Montserrat le miró a los ojos.
—No podrás, porque no fue ella.
—Y tú, ¿cómo lo sabes?
—Por instinto.
—Ya, ¿y eso cómo se lo vendo a «la doña»? —pidió señalando hacia el despacho de Magda.
—No te preocupes, según su agenda hoy ha comido con el alcalde y otra gente importante. Algo benéfico, creo. Si no te ve tienes hasta el lunes para pensar en algo. Además, ella también tiene instinto, como todas, sólo que ha desarrollado más el de la ambición.
J. B. recordó la lista de los miembros del consejo que había visto sobre la mesa de Magda y las iniciales que había escrito en rojo; las suyas. Montse seguía hablando.
—Además, lo tienes fácil.
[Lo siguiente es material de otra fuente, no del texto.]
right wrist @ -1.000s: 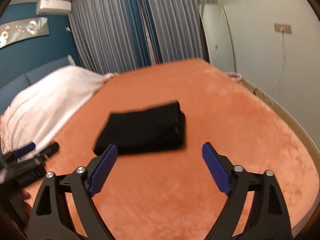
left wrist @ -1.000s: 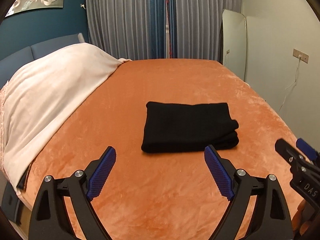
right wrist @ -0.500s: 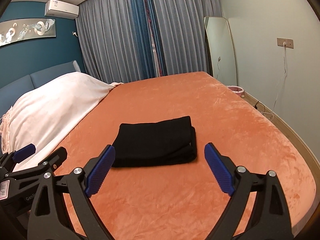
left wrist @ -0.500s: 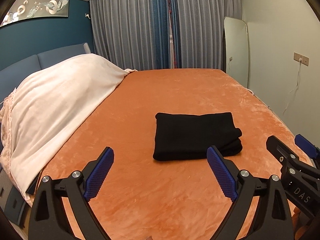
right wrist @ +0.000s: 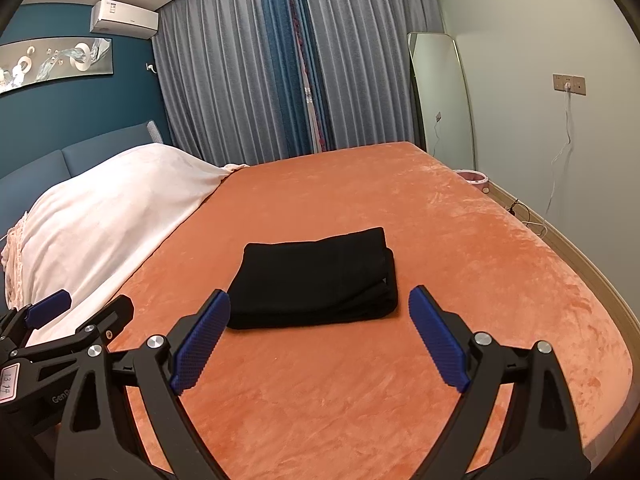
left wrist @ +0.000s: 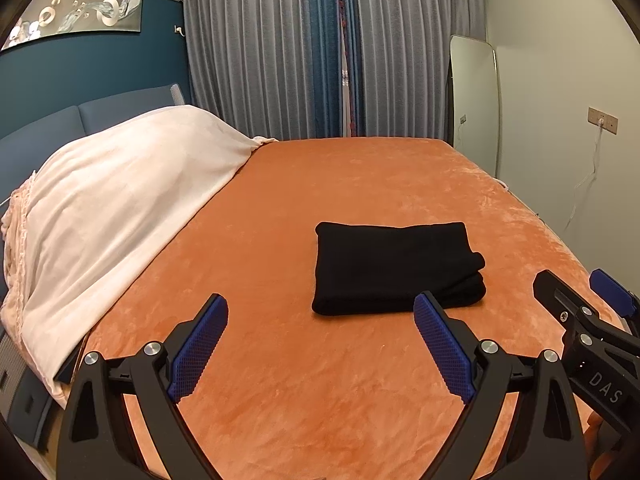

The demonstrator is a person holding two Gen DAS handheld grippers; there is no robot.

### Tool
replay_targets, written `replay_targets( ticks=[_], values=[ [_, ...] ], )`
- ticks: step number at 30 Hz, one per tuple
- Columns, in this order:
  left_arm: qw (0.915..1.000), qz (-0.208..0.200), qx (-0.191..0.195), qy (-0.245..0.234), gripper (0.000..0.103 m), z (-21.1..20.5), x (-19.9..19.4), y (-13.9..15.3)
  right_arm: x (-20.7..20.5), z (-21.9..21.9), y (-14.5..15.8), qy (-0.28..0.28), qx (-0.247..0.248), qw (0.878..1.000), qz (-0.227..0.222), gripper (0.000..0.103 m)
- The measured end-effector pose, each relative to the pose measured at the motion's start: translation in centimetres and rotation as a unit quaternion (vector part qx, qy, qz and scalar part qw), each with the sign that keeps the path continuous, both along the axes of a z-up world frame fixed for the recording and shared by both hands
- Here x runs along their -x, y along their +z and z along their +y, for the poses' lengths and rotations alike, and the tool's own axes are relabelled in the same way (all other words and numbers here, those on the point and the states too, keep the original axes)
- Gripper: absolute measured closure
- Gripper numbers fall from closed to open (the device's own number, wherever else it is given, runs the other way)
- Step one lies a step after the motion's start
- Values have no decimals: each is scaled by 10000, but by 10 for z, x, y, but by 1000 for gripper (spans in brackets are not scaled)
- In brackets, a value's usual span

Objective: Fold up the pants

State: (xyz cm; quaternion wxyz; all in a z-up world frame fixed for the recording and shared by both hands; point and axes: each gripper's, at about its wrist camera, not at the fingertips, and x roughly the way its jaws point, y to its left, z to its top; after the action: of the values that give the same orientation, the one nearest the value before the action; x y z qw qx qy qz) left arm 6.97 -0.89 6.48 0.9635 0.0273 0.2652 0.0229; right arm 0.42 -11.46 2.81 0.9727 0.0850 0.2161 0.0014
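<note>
- Left claw (left wrist: 320, 344) was spread wide, nothing btwn its blue pads (left wrist: 198, 354), hanging above the orange bed cover (left wrist: 320, 400) w/o touching it.
- Right claw (right wrist: 318, 334) was likewise wide open and empty, also up off the bed.
- Black pants (left wrist: 394, 266) lay folded into a compact rectangular stack, flat on the bed cover, ahead of both claws and apart from them.
- From the left claw the pants sat ahead and to the right; the right-side pad overlapped the stack's near edge in view only, no contact visible.
- From the right claw the pants (right wrist: 316, 276) sat straight ahead, roughly centred btwn the fingers; the left-side pad (right wrist: 200, 344) overlapped the near left corner in view only.
- Stacked layers showed at the pants' right end; top surface looked smooth.
- Right claw also showed at the right edge of the left wrist view (left wrist: 582, 306), beside the left claw; left claw showed at the left edge of the right wrist view (right wrist: 82, 308).
- White blanket (left wrist: 120, 208) was heaped over the bed's head end, ahead-left of both claws, well apart from the pants.
- Grey-blue curtains (right wrist: 280, 80) hung far ahead; a mirror (right wrist: 442, 100) leaned on the wall ahead-right.
- AC unit (right wrist: 124, 16) and a wall picture (right wrist: 56, 62) sat high on the teal wall, ahead-left.
</note>
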Motion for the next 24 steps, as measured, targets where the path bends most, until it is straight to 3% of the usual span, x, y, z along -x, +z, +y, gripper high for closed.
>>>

Encuentra al que lo hizo y no hará falta que le cuentes nada.
Montserrat hablaba igual que la letrada y se lo dijo.
La secretaria miró un instante hacia la puerta del despacho de Magda y bajó la voz.
—Tenías que haberlas visto, vaya dos —cuchicheó.
—Ya, oye…, ¿quién le mandaría un brandy tan caro a Bernat?
—Ya sabes con quién se codeaba. En las reuniones de alto nivel no creo que beban Soberano.
—¿Estás hablando del consejo?
En ese momento se abrió la puerta de la sala de caporales y salieron unos cuantos. Montserrat le miró y luego asintió en la dirección en la que estaba Desclòs.
—Ahí le tienes.
J. B. bebió el último trago de café y lanzó el vaso a la caja que servía de papelera de los plásticos. No acertó. Cuando constató el error miró a Montserrat como diciéndole lo siento y se fue directo a Desclòs.
La secretaria los observaba. J. B. estaba de espaldas y, por la expresión de Arnau, la cosa no iba demasiado bien. Montserrat se preguntó si el sargento había captado su insinuación y si sería lo bastante sutil como para obtener la información de forma discreta. Por la cara del caporal no lo estaba consiguiendo. Empezaba a estar intrigada cuando observó a Silva volverse y caminar hacia ella. Desclòs había vuelto a la sala de caporales.
Montserrat miró la hora, apiló las carpetas, dejó encima la hoja con el listado de llamadas, cerró la pantalla y se puso de pie.
—¿Qué le has dicho? —le interpeló mientras descolgaba el abrigo del perchero.
J. B. sonrió dejando ligeramente al descubierto el diente roto.
—Le he pedido para el lunes un informe completo del CRC.
—¿A él?
—Claro, ¿a quién mejor?
Montserrat apagó las luces y luego cerró el armarito de las llaves con una que se guardó directamente en el bolso. Entonces le miró severa.
—Por cierto, no te olvides del vaso, sargento —advirtió señalando la caja de los plásticos.